Exact repetition is required: output every record in full.

———

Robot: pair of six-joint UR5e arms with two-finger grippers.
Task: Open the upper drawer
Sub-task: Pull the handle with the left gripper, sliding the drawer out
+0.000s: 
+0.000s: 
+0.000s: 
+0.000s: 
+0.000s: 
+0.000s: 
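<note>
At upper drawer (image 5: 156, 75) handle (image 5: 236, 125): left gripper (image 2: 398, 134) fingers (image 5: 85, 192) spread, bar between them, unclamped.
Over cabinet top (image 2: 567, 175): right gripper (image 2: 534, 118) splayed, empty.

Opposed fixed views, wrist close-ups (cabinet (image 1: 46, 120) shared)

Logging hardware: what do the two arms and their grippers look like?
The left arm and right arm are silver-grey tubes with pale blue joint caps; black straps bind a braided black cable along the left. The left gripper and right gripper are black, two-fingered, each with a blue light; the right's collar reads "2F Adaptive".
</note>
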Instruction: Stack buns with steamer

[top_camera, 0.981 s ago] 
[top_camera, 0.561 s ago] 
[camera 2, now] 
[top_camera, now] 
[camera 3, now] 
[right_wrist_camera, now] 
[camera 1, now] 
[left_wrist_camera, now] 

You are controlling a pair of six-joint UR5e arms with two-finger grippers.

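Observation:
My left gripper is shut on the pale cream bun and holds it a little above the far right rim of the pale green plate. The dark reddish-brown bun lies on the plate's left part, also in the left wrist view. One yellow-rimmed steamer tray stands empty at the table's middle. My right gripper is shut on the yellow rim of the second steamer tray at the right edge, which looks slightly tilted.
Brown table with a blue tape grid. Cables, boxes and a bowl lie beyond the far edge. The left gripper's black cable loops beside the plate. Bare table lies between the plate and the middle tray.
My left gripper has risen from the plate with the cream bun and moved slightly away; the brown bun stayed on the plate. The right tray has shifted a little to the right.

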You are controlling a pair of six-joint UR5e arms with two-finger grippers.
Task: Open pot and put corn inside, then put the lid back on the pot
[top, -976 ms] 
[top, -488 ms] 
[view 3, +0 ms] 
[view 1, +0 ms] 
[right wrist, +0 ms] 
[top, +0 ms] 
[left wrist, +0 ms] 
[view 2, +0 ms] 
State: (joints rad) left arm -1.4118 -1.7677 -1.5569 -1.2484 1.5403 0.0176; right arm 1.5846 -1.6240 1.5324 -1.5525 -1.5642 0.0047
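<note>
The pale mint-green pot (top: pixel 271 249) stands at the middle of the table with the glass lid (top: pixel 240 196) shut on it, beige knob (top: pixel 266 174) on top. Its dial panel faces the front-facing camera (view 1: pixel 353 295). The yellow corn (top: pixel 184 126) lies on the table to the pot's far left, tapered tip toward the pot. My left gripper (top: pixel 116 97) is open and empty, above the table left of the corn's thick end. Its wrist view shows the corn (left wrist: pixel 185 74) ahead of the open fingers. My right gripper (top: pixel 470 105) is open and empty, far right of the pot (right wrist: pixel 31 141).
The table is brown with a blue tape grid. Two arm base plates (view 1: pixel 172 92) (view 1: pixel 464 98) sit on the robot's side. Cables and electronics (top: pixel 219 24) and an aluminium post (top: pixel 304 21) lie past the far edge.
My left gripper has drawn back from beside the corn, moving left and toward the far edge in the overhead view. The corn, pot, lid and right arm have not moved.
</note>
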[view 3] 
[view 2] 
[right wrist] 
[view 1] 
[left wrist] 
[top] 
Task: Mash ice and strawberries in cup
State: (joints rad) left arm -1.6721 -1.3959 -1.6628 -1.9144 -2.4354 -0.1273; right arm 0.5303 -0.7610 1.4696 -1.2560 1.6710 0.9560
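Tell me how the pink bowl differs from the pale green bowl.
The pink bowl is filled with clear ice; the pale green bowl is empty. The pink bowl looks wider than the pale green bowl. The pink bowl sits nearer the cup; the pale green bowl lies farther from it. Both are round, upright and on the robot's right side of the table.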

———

ANSWER SPACE:
Robot: pair of six-joint UR5e arms with two-finger grippers.
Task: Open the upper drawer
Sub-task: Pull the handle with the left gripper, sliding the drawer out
+0.000s: 
+0.000s: 
+0.000s: 
+0.000s: 
+0.000s: 
+0.000s: 
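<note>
At upper drawer (image 5: 156, 75) handle (image 5: 236, 125): left gripper (image 2: 398, 134) fingers (image 5: 85, 192) spread, bar between them, unclamped.
Over cabinet top (image 2: 567, 175): right gripper (image 2: 534, 118) splayed, empty.

Opposed fixed views, wrist close-ups (cabinet (image 1: 46, 120) shared)

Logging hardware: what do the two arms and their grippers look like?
The left arm and right arm are silver-grey tubes with pale blue joint caps; black straps bind a braided black cable along the left. The left gripper and right gripper are black, two-fingered, each with a blue light; the right's collar reads "2F Adaptive".
</note>
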Instruction: Stack buns with steamer

[top_camera, 0.981 s ago] 
[top_camera, 0.561 s ago] 
[camera 2, now] 
[top_camera, now] 
[camera 3, now] 
[right_wrist_camera, now] 
[camera 1, now] 
[left_wrist_camera, now] 

You are controlling a pair of six-joint UR5e arms with two-finger grippers.

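Observation:
My left gripper is shut on the pale cream bun and holds it a little above the far right rim of the pale green plate. The dark reddish-brown bun lies on the plate's left part, also in the left wrist view. One yellow-rimmed steamer tray stands empty at the table's middle. My right gripper is shut on the yellow rim of the second steamer tray at the right edge, which looks slightly tilted.
Brown table with a blue tape grid. Cables, boxes and a bowl lie beyond the far edge. The left gripper's black cable loops beside the plate. Bare table lies between the plate and the middle tray.
My left gripper has risen from the plate with the cream bun and moved slightly away; the brown bun stayed on the plate. The right tray has shifted a little to the right.
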
You are controlling a pair of six-joint UR5e arms with two-finger grippers.
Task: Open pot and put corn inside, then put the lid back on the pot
[top, -976 ms] 
[top, -488 ms] 
[view 3, +0 ms] 
[view 1, +0 ms] 
[right wrist, +0 ms] 
[top, +0 ms] 
[left wrist, +0 ms] 
[view 2, +0 ms] 
State: (joints rad) left arm -1.4118 -1.7677 -1.5569 -1.2484 1.5403 0.0176; right arm 1.5846 -1.6240 1.5324 -1.5525 -1.5642 0.0047
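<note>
The pale mint-green pot (top: pixel 271 249) stands at the middle of the table with the glass lid (top: pixel 240 196) shut on it, beige knob (top: pixel 266 174) on top. Its dial panel faces the front-facing camera (view 1: pixel 353 295). The yellow corn (top: pixel 184 126) lies on the table to the pot's far left, tapered tip toward the pot. My left gripper (top: pixel 116 97) is open and empty, above the table left of the corn's thick end. Its wrist view shows the corn (left wrist: pixel 185 74) ahead of the open fingers. My right gripper (top: pixel 470 105) is open and empty, far right of the pot (right wrist: pixel 31 141).
The table is brown with a blue tape grid. Two arm base plates (view 1: pixel 172 92) (view 1: pixel 464 98) sit on the robot's side. Cables and electronics (top: pixel 219 24) and an aluminium post (top: pixel 304 21) lie past the far edge.
My left gripper has drawn back from beside the corn, moving left and toward the far edge in the overhead view. The corn, pot, lid and right arm have not moved.
</note>
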[view 3] 
[view 2] 
[right wrist] 
[view 1] 
[left wrist] 
[top] 
Task: Mash ice and strawberries in cup
State: (joints rad) left arm -1.6721 -1.3959 -1.6628 -1.9144 -2.4354 -0.1273; right arm 0.5303 -0.7610 1.4696 -1.2560 1.6710 0.9560
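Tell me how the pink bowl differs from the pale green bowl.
The pink bowl is filled with clear ice; the pale green bowl is empty. The pink bowl looks wider than the pale green bowl. The pink bowl sits nearer the cup; the pale green bowl lies farther from it. Both are round, upright and on the robot's right side of the table.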

There is nothing else to this exercise.